TRY IT:
Return, word for word, the lines of the listing below from the one with "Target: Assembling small" through the one with "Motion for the", and no other lines.

INPUT FOR THIS TASK:
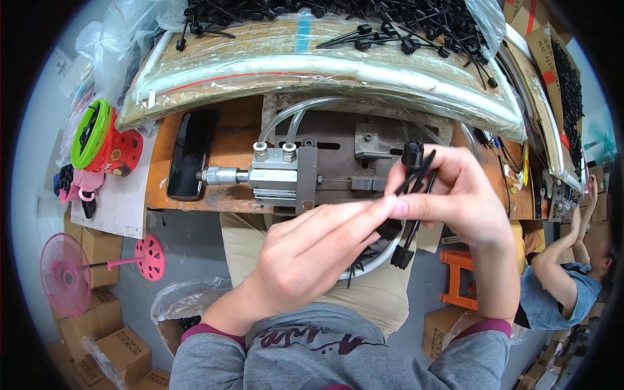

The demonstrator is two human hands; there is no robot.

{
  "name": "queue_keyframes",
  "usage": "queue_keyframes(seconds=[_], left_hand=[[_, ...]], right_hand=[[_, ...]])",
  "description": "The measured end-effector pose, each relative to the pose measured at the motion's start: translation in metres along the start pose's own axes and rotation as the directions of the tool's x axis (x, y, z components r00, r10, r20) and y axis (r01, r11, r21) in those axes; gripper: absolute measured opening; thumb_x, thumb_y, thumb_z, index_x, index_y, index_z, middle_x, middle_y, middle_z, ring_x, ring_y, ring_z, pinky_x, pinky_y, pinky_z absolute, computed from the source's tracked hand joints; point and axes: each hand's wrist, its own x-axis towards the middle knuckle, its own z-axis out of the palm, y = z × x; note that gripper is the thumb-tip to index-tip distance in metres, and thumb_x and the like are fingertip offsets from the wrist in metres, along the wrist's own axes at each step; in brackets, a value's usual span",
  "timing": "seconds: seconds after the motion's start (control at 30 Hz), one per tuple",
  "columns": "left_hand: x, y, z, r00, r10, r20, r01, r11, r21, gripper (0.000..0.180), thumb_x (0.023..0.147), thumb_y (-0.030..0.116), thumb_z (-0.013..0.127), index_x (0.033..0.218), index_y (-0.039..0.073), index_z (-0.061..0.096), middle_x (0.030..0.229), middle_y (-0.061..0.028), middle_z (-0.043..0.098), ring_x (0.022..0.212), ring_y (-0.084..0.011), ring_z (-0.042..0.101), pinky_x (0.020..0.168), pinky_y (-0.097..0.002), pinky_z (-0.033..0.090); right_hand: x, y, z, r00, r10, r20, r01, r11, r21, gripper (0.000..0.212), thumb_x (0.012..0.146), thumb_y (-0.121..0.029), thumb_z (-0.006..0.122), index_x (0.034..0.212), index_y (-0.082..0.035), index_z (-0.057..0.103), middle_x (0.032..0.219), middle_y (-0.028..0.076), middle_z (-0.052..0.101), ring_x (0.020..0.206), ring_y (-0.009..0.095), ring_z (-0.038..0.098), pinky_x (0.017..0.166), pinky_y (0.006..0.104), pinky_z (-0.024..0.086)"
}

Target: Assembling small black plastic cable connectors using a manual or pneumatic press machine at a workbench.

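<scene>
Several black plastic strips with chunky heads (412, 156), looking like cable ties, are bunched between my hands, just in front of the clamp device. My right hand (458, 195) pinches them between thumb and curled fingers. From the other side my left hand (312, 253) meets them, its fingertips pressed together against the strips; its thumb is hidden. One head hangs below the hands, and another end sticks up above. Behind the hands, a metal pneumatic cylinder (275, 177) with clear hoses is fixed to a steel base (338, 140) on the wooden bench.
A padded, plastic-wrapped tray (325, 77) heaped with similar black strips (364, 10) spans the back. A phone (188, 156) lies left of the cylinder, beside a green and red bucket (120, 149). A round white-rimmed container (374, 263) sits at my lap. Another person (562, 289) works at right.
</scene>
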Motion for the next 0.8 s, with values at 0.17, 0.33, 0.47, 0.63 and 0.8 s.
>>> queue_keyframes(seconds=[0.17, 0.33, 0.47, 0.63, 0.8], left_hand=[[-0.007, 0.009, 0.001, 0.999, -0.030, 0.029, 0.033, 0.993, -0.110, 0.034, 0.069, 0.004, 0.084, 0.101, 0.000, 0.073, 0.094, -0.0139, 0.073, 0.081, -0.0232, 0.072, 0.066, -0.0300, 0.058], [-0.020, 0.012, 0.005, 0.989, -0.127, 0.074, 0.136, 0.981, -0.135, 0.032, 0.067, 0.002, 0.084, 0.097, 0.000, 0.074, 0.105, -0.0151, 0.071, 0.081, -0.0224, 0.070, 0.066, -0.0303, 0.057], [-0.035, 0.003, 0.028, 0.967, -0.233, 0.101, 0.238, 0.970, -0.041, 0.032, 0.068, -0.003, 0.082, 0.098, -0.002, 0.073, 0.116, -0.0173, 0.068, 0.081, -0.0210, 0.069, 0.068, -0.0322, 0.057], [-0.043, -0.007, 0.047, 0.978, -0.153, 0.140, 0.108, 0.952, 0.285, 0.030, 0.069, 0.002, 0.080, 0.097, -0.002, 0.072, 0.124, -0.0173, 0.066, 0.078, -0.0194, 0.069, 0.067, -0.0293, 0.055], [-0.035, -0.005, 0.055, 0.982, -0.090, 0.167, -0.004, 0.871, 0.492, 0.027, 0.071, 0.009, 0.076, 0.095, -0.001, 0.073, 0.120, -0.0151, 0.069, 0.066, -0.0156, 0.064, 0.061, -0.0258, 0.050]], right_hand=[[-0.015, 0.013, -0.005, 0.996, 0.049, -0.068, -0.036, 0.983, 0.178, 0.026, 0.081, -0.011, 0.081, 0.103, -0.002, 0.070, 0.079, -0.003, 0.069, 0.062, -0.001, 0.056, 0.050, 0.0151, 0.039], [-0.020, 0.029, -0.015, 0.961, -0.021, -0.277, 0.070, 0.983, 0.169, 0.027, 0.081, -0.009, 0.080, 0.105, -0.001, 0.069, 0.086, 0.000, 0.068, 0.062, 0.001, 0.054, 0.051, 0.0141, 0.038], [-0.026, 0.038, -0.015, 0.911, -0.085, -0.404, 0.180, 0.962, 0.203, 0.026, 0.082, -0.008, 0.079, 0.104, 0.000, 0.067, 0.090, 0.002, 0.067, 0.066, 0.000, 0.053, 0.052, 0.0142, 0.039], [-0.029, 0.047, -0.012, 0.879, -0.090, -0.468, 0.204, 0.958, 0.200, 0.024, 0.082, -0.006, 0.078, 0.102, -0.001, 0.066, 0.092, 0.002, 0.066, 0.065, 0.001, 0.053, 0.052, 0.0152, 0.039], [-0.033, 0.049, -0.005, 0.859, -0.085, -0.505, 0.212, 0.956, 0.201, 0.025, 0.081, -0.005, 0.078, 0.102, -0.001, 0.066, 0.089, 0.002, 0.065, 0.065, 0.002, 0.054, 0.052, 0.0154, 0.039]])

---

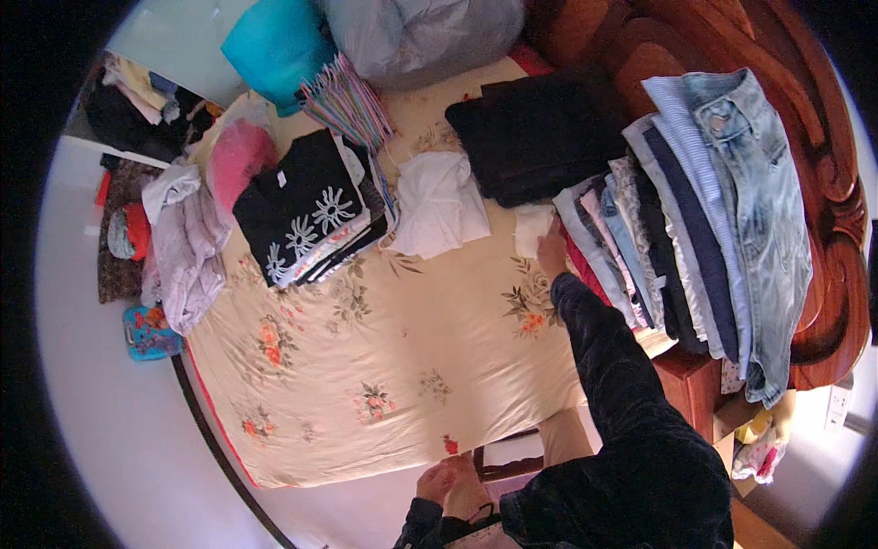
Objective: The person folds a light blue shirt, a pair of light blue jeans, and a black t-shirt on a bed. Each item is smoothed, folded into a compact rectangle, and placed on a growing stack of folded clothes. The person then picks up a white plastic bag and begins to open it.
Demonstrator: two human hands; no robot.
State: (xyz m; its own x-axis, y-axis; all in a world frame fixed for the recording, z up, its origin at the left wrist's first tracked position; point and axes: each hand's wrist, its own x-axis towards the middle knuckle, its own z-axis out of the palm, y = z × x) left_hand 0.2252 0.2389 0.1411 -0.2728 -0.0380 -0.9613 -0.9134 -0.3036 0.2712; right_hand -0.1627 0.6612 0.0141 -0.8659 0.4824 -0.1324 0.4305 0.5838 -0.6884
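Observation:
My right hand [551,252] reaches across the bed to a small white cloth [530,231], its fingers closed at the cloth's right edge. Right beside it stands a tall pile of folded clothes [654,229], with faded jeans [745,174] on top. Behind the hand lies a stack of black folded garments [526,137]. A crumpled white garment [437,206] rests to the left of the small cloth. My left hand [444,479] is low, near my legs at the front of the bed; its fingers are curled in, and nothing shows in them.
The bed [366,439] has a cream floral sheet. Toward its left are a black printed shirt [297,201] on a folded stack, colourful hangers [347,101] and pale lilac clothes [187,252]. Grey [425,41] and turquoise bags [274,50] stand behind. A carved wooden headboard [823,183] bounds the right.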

EXERCISE RESPONSE:
Target: Assembling small black plastic cable connectors using a manual or pneumatic press machine at a workbench.

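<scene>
Several black plastic strips with chunky heads (412, 156), looking like cable ties, are bunched between my hands, just in front of the clamp device. My right hand (458, 195) pinches them between thumb and curled fingers. From the other side my left hand (312, 253) meets them, its fingertips pressed together against the strips; its thumb is hidden. One head hangs below the hands, and another end sticks up above. Behind the hands, a metal pneumatic cylinder (275, 177) with clear hoses is fixed to a steel base (338, 140) on the wooden bench.
A padded, plastic-wrapped tray (325, 77) heaped with similar black strips (364, 10) spans the back. A phone (188, 156) lies left of the cylinder, beside a green and red bucket (120, 149). A round white-rimmed container (374, 263) sits at my lap. Another person (562, 289) works at right.
</scene>
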Motion for the next 0.8 s, with values at 0.17, 0.33, 0.47, 0.63 and 0.8 s.

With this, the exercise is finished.